> Your objective
Your job is to set down the stretch of entries that opens with the line containing "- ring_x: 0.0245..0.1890" and closes with the line containing "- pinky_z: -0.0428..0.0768". Keep both end lines, copy each exactly, and add nothing.

###

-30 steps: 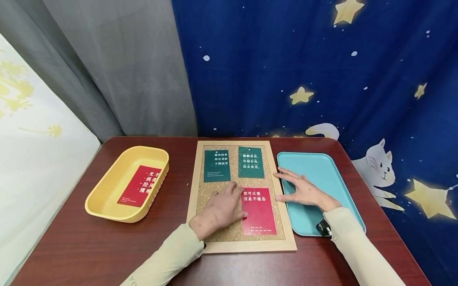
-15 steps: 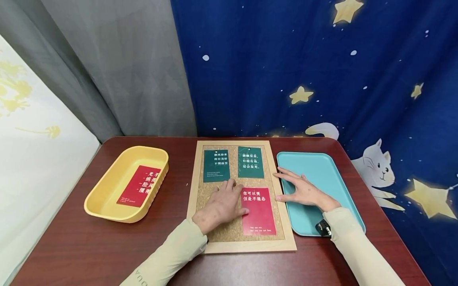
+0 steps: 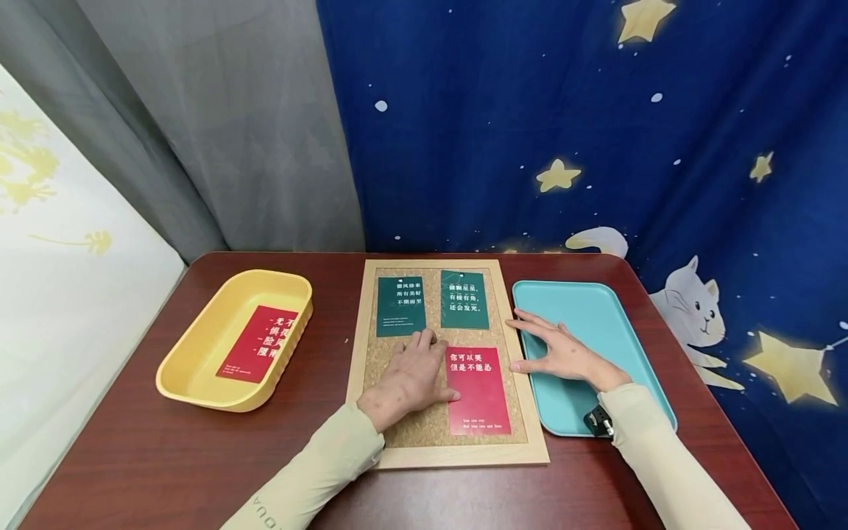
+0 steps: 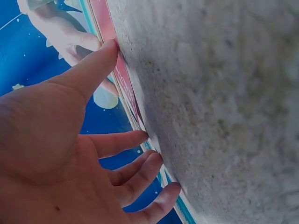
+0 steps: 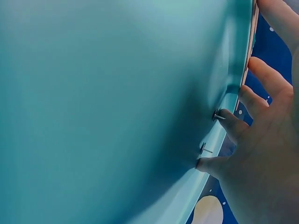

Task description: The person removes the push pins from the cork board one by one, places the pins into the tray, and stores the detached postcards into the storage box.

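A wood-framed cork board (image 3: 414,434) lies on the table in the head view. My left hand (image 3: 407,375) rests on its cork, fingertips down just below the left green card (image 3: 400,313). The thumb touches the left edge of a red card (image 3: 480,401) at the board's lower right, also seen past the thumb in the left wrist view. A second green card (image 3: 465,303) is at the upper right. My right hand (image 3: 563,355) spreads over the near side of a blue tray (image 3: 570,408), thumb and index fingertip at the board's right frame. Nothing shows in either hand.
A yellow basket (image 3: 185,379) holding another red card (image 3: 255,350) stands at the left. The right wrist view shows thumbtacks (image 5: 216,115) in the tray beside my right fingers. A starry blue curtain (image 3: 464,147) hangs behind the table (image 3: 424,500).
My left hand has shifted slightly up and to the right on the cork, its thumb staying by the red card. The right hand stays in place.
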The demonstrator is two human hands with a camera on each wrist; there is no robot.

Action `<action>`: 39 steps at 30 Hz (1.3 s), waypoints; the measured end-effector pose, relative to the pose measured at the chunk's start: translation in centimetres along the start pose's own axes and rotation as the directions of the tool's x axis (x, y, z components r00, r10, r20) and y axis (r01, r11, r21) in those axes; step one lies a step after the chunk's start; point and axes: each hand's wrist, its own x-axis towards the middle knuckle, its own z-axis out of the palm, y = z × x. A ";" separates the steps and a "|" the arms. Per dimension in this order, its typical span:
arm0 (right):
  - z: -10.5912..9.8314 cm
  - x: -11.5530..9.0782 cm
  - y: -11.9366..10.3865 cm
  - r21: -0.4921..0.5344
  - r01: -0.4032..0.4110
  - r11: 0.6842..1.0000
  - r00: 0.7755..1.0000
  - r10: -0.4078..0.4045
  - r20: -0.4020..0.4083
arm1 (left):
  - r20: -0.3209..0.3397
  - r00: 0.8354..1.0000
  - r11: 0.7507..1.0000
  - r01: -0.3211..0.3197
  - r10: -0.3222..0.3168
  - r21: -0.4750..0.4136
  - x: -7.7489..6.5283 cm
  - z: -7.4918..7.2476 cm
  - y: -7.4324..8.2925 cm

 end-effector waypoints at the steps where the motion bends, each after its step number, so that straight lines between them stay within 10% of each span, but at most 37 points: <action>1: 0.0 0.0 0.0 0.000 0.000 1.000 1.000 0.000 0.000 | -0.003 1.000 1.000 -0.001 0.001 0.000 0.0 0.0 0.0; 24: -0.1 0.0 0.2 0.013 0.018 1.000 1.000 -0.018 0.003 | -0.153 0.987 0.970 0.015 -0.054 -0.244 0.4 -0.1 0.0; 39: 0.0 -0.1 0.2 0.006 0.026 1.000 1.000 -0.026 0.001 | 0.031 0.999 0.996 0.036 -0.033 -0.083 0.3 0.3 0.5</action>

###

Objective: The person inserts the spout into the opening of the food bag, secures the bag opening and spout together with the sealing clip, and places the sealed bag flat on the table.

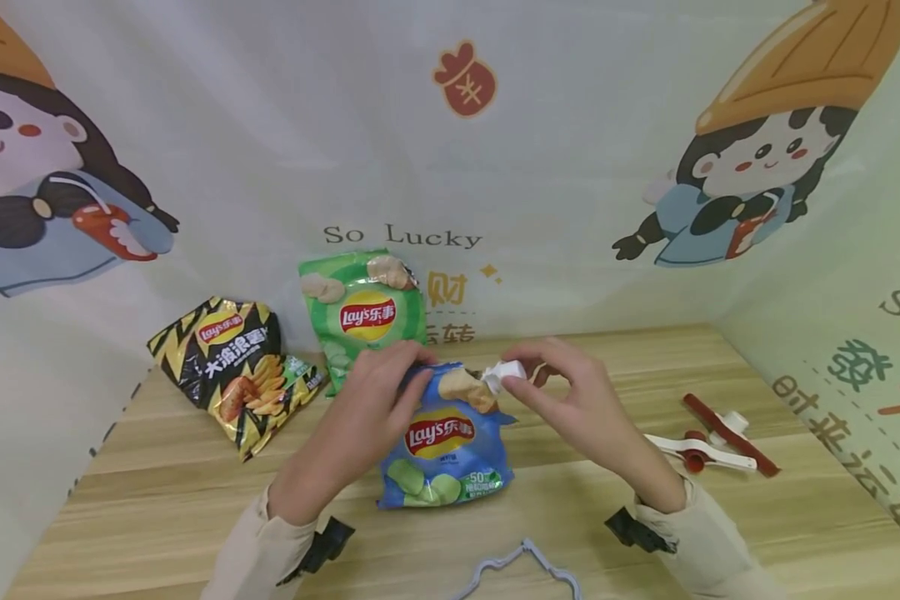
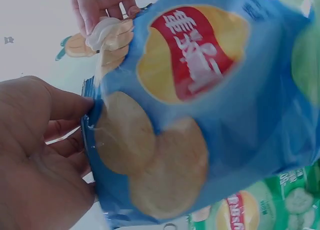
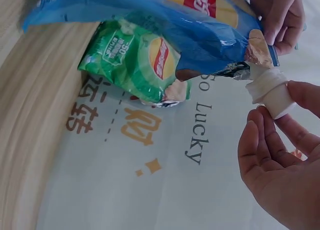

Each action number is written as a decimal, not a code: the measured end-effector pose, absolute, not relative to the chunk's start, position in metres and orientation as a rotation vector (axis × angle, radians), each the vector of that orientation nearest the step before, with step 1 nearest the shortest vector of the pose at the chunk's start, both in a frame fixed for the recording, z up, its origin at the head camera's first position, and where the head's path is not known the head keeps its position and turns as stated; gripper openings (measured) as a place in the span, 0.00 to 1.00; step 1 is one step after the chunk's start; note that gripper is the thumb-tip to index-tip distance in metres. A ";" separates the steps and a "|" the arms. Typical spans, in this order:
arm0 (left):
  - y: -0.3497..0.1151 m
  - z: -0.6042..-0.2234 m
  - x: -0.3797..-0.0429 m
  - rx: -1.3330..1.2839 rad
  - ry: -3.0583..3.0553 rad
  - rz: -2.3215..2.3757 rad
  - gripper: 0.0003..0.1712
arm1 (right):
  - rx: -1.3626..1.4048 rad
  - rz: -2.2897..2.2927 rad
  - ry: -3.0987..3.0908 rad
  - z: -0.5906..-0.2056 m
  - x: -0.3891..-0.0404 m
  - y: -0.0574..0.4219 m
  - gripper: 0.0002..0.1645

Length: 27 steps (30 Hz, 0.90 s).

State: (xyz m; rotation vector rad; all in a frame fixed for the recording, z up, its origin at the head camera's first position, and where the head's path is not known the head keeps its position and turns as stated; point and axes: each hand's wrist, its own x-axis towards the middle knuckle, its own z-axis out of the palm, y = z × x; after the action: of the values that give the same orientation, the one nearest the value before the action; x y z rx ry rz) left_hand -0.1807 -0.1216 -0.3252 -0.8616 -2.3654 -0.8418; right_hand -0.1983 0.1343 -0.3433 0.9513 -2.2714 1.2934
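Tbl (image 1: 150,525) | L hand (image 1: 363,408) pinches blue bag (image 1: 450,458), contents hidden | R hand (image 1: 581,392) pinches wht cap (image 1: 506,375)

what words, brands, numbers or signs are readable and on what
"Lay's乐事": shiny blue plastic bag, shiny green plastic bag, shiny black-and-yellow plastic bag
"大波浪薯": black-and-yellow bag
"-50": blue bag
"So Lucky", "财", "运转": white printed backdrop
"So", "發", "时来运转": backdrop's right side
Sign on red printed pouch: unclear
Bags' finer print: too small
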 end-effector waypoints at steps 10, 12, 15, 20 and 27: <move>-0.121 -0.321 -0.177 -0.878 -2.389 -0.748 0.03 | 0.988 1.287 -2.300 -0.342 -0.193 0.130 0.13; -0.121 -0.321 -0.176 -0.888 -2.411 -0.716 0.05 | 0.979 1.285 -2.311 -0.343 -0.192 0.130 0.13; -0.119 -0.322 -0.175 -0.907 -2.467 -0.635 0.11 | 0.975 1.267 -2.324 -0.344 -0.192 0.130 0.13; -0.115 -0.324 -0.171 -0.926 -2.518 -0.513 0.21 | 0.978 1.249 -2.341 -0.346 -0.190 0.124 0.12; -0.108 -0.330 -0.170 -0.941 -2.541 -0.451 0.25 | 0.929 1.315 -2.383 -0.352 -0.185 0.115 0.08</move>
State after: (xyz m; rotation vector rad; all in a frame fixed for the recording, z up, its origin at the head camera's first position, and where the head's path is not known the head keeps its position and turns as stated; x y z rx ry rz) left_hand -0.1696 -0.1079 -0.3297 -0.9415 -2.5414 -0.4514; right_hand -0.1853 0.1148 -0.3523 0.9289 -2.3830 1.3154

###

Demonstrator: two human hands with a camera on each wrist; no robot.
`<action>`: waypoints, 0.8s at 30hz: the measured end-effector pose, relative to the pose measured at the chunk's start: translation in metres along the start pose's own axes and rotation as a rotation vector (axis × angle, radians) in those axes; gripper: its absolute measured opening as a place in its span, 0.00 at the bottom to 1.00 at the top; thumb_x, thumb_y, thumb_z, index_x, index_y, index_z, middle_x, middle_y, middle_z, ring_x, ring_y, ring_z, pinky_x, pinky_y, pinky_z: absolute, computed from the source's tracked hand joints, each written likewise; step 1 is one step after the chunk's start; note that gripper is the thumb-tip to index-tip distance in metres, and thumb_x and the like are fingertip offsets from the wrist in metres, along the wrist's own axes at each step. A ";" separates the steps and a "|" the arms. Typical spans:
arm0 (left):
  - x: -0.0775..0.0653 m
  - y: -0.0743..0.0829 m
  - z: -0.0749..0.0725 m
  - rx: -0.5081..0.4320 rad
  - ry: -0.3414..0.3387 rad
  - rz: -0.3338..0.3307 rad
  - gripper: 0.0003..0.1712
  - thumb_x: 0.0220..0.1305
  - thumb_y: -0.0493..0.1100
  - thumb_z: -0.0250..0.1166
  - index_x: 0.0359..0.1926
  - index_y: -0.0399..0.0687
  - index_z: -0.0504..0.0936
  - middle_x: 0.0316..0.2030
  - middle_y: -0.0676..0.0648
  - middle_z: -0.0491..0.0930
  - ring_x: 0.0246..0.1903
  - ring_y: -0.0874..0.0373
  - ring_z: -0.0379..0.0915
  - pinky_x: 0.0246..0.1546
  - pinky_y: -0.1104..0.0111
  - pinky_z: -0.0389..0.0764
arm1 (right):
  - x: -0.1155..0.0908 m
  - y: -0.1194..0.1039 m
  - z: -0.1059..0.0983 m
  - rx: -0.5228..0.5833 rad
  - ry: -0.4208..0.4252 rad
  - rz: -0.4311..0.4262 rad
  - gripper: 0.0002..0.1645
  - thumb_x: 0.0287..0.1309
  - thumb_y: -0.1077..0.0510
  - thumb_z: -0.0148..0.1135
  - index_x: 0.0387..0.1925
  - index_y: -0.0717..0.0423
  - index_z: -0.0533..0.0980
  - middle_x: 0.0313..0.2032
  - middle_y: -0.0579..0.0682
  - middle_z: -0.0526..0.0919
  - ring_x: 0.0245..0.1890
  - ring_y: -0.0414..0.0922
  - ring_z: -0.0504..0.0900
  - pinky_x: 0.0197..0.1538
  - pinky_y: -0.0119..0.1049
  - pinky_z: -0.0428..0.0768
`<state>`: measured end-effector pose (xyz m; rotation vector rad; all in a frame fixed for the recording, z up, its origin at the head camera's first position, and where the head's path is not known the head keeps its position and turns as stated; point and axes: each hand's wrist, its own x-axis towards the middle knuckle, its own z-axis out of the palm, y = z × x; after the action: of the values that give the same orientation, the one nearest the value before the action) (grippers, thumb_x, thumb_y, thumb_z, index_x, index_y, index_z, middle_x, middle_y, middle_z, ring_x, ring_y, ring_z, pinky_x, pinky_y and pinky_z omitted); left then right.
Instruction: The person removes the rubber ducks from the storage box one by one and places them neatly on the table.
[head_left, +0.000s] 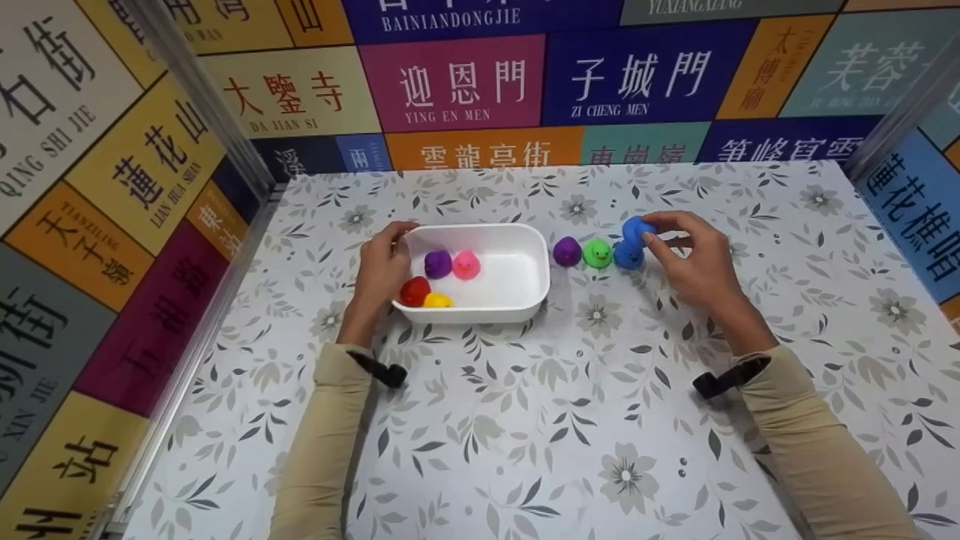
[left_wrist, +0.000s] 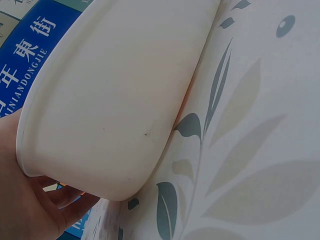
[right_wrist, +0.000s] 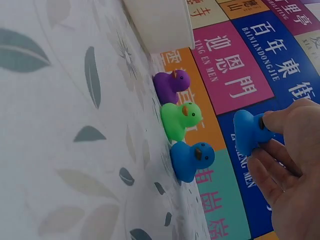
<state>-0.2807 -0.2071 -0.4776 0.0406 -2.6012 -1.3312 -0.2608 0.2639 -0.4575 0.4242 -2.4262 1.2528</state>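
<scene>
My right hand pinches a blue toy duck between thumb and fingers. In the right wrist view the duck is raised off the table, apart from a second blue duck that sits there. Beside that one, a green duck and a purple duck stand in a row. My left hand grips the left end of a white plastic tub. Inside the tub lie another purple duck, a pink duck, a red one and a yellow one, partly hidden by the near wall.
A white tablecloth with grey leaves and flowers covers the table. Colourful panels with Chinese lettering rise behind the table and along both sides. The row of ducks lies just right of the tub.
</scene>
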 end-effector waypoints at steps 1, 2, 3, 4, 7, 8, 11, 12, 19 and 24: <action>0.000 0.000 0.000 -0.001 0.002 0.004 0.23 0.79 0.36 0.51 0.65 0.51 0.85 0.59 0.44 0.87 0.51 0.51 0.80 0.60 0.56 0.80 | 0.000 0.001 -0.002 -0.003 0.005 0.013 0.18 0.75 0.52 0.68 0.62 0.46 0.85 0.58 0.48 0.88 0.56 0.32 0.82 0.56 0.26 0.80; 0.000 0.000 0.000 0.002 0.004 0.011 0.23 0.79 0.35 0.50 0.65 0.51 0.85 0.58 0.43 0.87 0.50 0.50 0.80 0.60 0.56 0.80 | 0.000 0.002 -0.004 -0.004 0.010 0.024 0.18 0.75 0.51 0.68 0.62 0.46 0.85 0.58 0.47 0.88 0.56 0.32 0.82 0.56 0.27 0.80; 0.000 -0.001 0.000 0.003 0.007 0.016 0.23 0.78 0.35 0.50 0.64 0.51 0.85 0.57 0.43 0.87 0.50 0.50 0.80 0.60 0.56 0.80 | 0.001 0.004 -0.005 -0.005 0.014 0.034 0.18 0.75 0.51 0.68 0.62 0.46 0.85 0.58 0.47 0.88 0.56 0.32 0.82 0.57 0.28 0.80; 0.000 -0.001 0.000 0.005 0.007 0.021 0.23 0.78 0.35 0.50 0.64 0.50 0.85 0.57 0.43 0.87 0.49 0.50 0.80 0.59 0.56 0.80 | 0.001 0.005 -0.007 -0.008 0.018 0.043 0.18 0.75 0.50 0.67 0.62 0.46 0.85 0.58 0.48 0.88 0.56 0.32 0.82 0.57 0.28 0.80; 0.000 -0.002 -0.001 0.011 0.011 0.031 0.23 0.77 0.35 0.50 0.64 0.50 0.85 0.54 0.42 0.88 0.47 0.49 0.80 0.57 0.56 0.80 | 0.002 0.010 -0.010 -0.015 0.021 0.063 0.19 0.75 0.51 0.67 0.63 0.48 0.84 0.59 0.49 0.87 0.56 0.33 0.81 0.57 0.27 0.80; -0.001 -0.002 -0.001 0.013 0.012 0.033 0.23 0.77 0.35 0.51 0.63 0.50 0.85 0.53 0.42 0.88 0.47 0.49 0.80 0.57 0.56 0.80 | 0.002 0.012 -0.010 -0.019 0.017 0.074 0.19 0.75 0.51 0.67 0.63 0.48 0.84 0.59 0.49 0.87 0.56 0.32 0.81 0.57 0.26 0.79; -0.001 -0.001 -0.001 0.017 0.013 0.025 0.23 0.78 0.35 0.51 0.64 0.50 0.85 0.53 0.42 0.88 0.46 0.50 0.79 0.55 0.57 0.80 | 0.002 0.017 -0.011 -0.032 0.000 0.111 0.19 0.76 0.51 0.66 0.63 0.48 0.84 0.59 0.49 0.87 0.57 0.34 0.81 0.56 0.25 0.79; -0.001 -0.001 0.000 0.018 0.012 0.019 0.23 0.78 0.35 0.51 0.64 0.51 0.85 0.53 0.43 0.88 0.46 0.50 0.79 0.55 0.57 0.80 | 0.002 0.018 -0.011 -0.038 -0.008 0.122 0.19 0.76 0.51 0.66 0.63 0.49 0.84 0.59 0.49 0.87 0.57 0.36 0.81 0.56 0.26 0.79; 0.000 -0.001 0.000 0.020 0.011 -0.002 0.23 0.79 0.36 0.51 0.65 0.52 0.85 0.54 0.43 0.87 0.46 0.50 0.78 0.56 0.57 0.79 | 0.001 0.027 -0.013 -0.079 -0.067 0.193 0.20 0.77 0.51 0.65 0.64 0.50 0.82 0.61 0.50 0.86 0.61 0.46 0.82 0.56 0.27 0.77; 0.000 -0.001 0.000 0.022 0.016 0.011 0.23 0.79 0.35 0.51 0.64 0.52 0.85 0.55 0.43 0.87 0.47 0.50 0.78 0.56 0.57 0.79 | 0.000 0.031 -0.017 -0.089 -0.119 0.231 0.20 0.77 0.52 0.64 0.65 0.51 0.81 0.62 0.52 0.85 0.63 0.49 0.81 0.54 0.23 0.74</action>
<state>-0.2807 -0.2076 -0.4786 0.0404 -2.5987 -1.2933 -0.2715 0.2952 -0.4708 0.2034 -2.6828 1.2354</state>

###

> Finished exercise
  - ring_x: 0.0245..0.1890
  - ring_y: -0.0414..0.0922
  - ring_z: -0.0504..0.0900
  - pinky_x: 0.0197..0.1538
  - pinky_y: -0.0119..0.1049
  - pinky_z: -0.0428..0.0768

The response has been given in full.